■ Exercise
Only the lines below between the ones containing "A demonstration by" and "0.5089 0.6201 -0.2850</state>", inclusive, are to be reproduced, each exactly as it stands.
(Data to examine begins)
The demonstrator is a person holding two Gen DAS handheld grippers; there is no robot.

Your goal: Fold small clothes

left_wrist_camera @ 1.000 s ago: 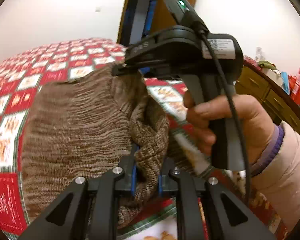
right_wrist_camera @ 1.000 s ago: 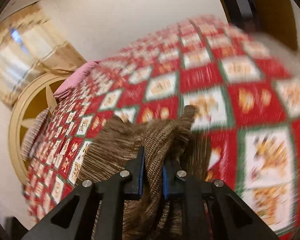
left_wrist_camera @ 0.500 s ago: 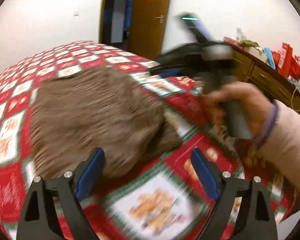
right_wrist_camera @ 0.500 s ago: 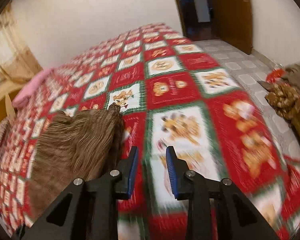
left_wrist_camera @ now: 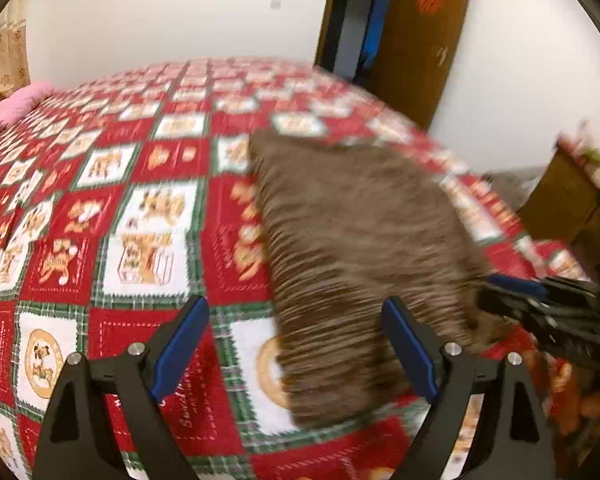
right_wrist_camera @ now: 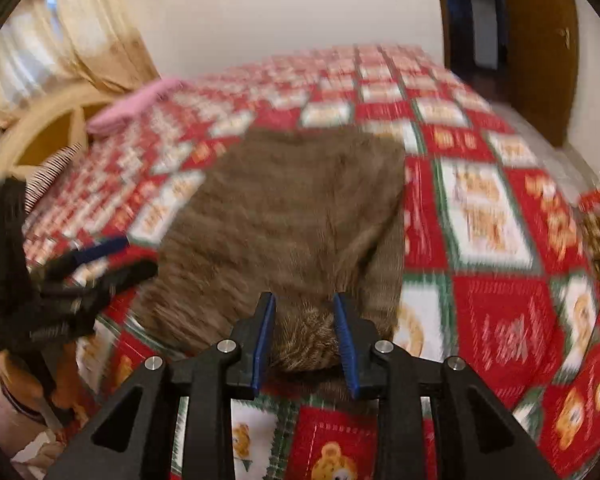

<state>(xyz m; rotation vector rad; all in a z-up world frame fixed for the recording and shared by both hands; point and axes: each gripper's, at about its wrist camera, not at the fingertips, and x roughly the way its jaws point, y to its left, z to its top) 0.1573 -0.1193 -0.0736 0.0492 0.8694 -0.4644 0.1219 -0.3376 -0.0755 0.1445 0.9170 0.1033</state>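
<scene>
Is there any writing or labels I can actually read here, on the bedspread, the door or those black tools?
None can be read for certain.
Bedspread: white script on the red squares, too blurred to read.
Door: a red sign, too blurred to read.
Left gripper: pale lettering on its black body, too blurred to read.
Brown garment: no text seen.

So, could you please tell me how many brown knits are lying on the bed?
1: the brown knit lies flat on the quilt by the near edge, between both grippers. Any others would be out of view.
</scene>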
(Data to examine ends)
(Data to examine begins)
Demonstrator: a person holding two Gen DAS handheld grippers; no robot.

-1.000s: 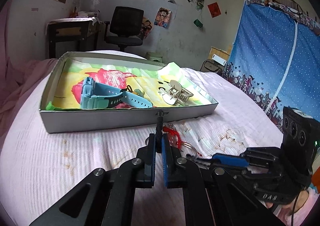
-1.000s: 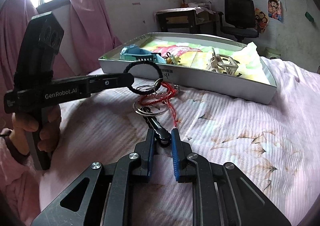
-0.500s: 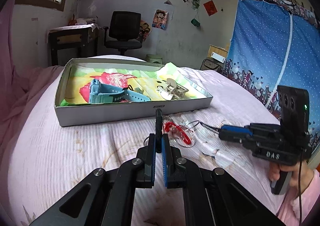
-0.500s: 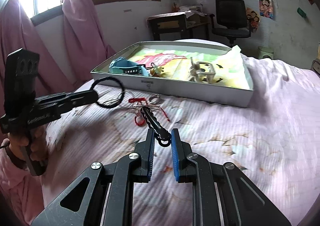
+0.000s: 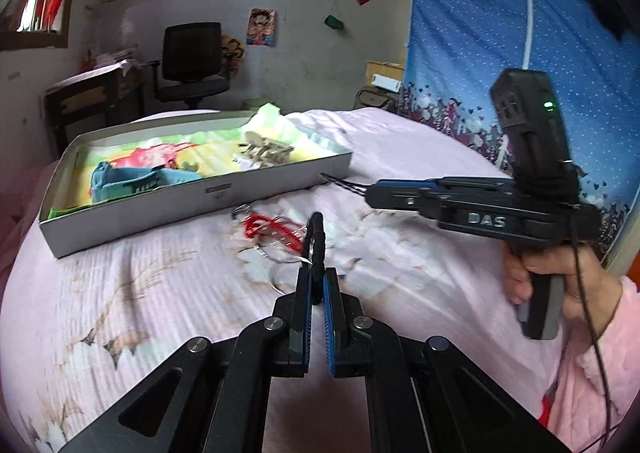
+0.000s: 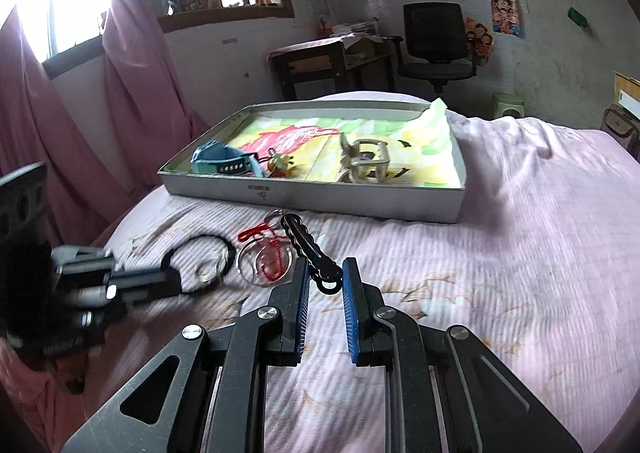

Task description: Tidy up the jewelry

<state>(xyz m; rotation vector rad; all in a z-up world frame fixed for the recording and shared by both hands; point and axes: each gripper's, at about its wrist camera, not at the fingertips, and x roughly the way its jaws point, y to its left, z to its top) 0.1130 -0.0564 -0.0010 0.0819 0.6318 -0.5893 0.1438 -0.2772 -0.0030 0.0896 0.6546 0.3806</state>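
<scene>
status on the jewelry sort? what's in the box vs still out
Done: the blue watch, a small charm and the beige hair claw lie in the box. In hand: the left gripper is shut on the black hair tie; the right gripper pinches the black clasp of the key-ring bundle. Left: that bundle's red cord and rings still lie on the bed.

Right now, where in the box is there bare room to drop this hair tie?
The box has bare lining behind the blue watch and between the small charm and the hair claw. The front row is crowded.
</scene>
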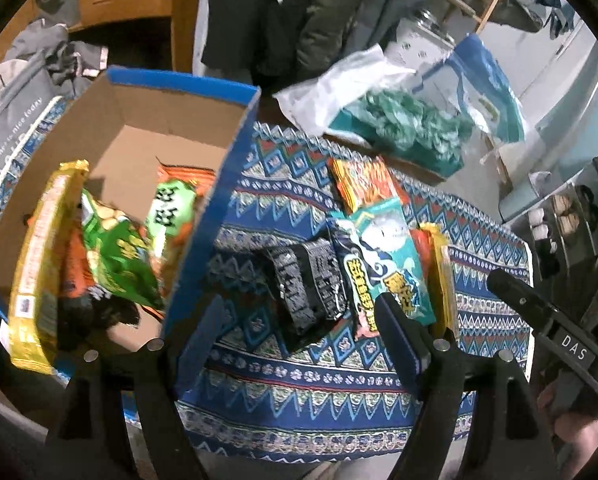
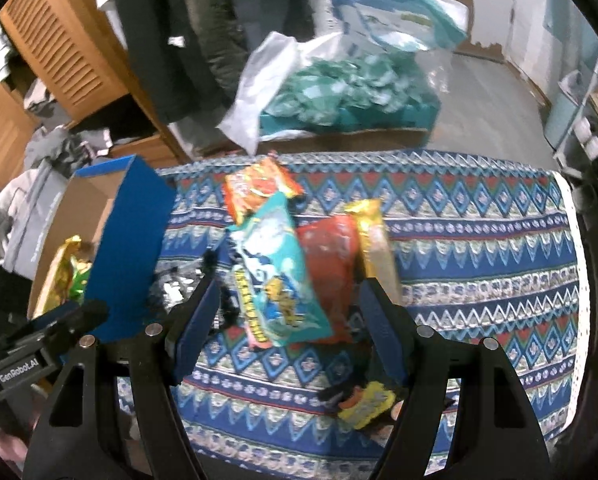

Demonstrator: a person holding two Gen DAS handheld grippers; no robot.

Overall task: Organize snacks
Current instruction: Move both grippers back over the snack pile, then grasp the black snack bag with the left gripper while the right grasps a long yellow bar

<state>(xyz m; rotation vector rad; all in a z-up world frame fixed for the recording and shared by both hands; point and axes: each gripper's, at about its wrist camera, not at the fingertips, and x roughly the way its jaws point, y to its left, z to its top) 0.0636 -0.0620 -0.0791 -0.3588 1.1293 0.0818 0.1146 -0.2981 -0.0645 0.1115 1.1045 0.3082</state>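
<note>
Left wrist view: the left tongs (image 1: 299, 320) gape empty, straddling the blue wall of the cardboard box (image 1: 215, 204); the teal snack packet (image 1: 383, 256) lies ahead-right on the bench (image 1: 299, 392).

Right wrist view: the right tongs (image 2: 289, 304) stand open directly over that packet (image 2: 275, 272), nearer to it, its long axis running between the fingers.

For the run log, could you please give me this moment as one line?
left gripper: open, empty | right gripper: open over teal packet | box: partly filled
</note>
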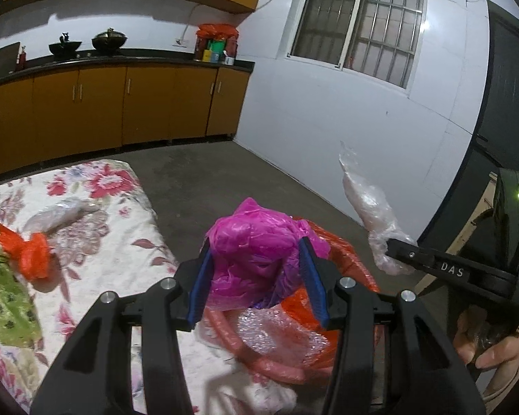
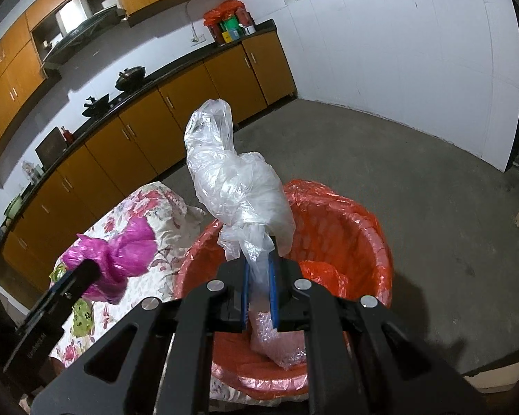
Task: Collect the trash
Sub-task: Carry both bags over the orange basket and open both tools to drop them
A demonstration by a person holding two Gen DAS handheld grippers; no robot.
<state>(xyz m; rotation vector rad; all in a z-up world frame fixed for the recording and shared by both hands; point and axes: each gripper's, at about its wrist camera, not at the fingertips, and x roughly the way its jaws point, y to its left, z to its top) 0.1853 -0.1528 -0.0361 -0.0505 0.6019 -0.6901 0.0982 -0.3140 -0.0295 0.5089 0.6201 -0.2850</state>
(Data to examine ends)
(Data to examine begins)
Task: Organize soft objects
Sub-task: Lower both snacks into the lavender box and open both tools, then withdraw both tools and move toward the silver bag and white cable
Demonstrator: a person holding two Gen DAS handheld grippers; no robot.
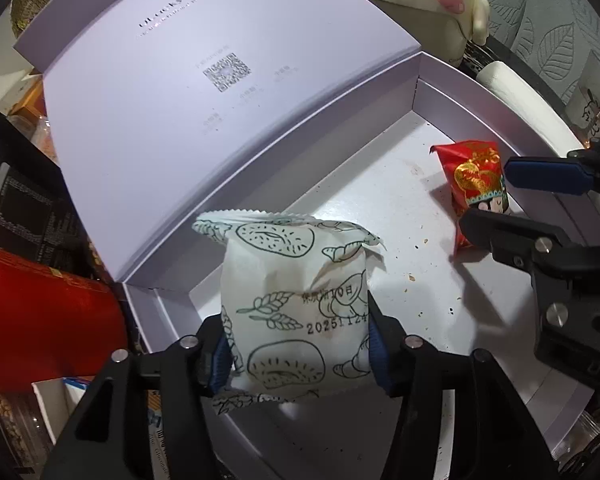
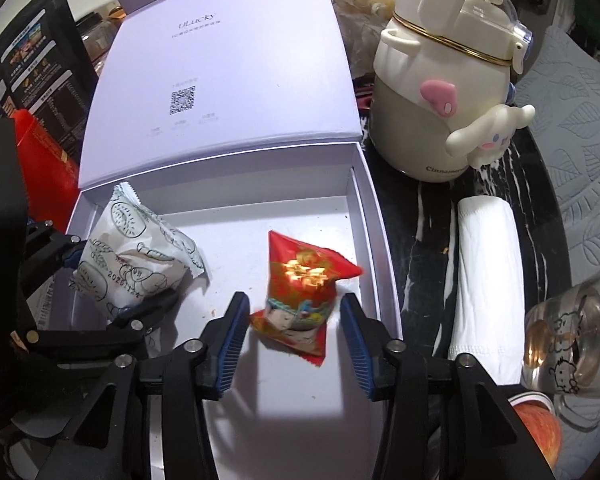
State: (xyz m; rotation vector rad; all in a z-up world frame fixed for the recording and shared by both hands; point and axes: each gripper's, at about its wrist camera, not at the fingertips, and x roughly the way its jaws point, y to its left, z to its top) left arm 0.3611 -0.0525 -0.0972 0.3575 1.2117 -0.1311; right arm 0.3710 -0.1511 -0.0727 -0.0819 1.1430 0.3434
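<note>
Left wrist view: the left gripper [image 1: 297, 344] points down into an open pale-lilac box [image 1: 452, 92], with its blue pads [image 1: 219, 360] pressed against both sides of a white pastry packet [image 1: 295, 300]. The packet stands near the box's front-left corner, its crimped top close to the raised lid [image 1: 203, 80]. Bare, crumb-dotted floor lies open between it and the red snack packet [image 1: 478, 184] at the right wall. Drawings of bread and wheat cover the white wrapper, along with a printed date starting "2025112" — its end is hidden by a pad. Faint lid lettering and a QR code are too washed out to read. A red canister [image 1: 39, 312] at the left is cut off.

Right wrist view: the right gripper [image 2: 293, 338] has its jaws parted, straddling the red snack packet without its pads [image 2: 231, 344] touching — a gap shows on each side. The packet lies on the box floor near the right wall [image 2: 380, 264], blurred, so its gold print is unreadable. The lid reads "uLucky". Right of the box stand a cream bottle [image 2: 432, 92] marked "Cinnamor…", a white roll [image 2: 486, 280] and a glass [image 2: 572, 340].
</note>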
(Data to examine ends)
■ Solution
A demonstration by a person holding two Gen DAS handheld grippers; no robot.
<state>(xyz m; rotation vector rad; all in a z-up world frame fixed for the recording and shared by both hands; point and axes: each gripper's, at about its wrist camera, not at the fingertips, and x roughly the way its jaws point, y to its left, z to its top) 0.1853 -0.1528 -0.0361 -0.0505 0.6019 -0.6901 0.0982 -0.3140 -0.0295 0.5089 0.6201 -0.2850</state>

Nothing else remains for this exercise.